- [Task details] The answer must be the full data, restated word for word, with no pictures in it.

Top of Source data

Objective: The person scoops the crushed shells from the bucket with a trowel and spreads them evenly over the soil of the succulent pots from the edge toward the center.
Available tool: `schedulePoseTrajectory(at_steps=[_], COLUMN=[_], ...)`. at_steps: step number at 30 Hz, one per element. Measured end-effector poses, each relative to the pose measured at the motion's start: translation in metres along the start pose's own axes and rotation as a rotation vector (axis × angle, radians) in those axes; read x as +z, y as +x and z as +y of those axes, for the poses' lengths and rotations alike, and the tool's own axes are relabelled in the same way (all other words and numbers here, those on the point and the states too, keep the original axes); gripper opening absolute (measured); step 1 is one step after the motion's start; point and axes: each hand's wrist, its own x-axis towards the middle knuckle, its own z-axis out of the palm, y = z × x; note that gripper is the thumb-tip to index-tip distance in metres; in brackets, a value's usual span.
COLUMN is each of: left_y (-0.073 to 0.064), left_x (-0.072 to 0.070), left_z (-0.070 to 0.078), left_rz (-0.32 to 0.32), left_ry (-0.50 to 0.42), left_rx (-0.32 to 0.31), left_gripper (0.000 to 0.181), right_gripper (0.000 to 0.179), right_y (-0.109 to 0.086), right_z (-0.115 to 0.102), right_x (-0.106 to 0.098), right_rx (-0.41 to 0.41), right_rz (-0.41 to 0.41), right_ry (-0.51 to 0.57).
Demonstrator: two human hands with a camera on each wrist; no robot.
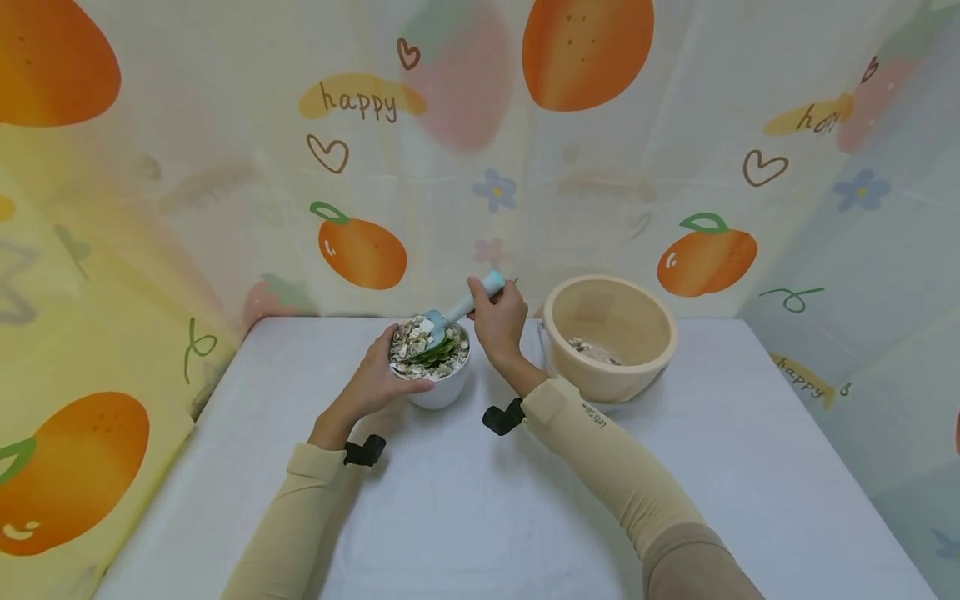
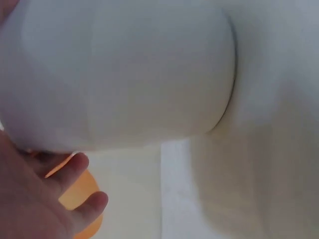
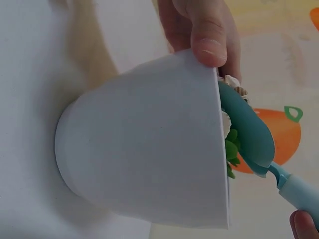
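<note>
A white flowerpot (image 1: 440, 393) stands on the table, filled with pale shell-like chips (image 1: 410, 342) around a small green plant (image 1: 437, 354). My left hand (image 1: 375, 377) holds the pot from its left side, the thumb over the near side of the rim. In the left wrist view, the pot's white wall (image 2: 124, 74) fills much of the picture. My right hand (image 1: 501, 323) grips the handle of a light blue hand trowel (image 1: 459, 312). Its scoop (image 3: 251, 129) tilts down onto the chips beside the leaves, at the pot's rim in the right wrist view.
To the right of the pot stands a large beige tub (image 1: 603, 385) with some pale chips at its bottom. A white cloth covers the table (image 1: 442, 517). Behind it hangs a fruit-printed curtain (image 1: 585, 225). Black wrist cameras (image 1: 504, 417) hang at both cuffs.
</note>
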Motion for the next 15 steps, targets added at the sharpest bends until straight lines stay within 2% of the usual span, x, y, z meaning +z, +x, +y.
schedulePoseTrajectory(at_steps=[3,9,15], left_y=[0.002,0.008,0.012], left_x=[-0.006,-0.016,-0.018], left_z=[-0.001,-0.001,0.0], left_rz=[-0.039,-0.121,-0.162], left_ry=[0.021,0.024,0.003], left_rx=[0.004,0.071,0.076], left_gripper=[0.121,0.121,0.122], right_gripper=[0.033,0.033,0.033], right_y=[0.001,0.005,0.006], right_z=[-0.002,-0.005,-0.007], right_x=[-0.001,-0.006,-0.009], right_rx=[-0.005,0.008,0.028], right_rz=[0.002,0.006,0.006], right_ry=[-0.002,-0.006,-0.031])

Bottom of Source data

- [Response area]
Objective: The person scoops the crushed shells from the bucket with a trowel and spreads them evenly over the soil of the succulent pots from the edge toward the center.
Available tool: `schedulePoseTrajectory(at_steps=[_], COLUMN=[_], ...)`. at_steps: step number at 30 Hz, one per element. Measured end-effector poses, each relative to the pose measured at the motion's start: translation in metres along the start pose's own axes and rotation as a rotation vector (axis × angle, radians) in those axes; read x as +z, y as +x and z as +y of those axes, for the poses' lengths and rotations alike, and the tool's own axes are relabelled in the same way (all other words and numbers here, those on the point and the states too, keep the original axes); gripper opening absolute (measured); step 1 is one step after the motion's start; point and axes: each hand's wrist, its own x-axis towards the middle knuckle, its own z-axis out of the palm, y = z × x; note that gripper is the thumb-tip to index-tip distance in metres; in brackets, a value's usual span.
COLUMN is each of: left_y (-0.073 to 0.064), left_x (-0.072 to 0.070), left_z (-0.070 to 0.078), left_rz (-0.32 to 0.32), left_ry (-0.50 to 0.42), left_rx (-0.32 to 0.31), left_gripper (0.000 to 0.181), right_gripper (0.000 to 0.179), right_y (-0.109 to 0.086), right_z (-0.115 to 0.102), right_x (-0.106 to 0.098), right_rx (-0.41 to 0.41), right_rz (-0.41 to 0.41), right_ry (-0.51 to 0.57).
Demonstrator: two human hands with a camera on each wrist; no robot.
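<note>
A white flowerpot (image 1: 440, 393) stands on the table, filled with pale shell-like chips (image 1: 410, 342) around a small green plant (image 1: 437, 354). My left hand (image 1: 375, 377) holds the pot from its left side, the thumb over the near side of the rim. In the left wrist view, the pot's white wall (image 2: 124, 74) fills much of the picture. My right hand (image 1: 501, 323) grips the handle of a light blue hand trowel (image 1: 459, 312). Its scoop (image 3: 251, 129) tilts down onto the chips beside the leaves, at the pot's rim in the right wrist view.
To the right of the pot stands a large beige tub (image 1: 603, 385) with some pale chips at its bottom. A white cloth covers the table (image 1: 442, 517). Behind it hangs a fruit-printed curtain (image 1: 585, 225). Black wrist cameras (image 1: 504, 417) hang at both cuffs.
</note>
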Motion for the next 15 steps, targets added at the sharpest bends until straight lines stay within 2% of the usual span, x, y, z meaning +z, +x, +y.
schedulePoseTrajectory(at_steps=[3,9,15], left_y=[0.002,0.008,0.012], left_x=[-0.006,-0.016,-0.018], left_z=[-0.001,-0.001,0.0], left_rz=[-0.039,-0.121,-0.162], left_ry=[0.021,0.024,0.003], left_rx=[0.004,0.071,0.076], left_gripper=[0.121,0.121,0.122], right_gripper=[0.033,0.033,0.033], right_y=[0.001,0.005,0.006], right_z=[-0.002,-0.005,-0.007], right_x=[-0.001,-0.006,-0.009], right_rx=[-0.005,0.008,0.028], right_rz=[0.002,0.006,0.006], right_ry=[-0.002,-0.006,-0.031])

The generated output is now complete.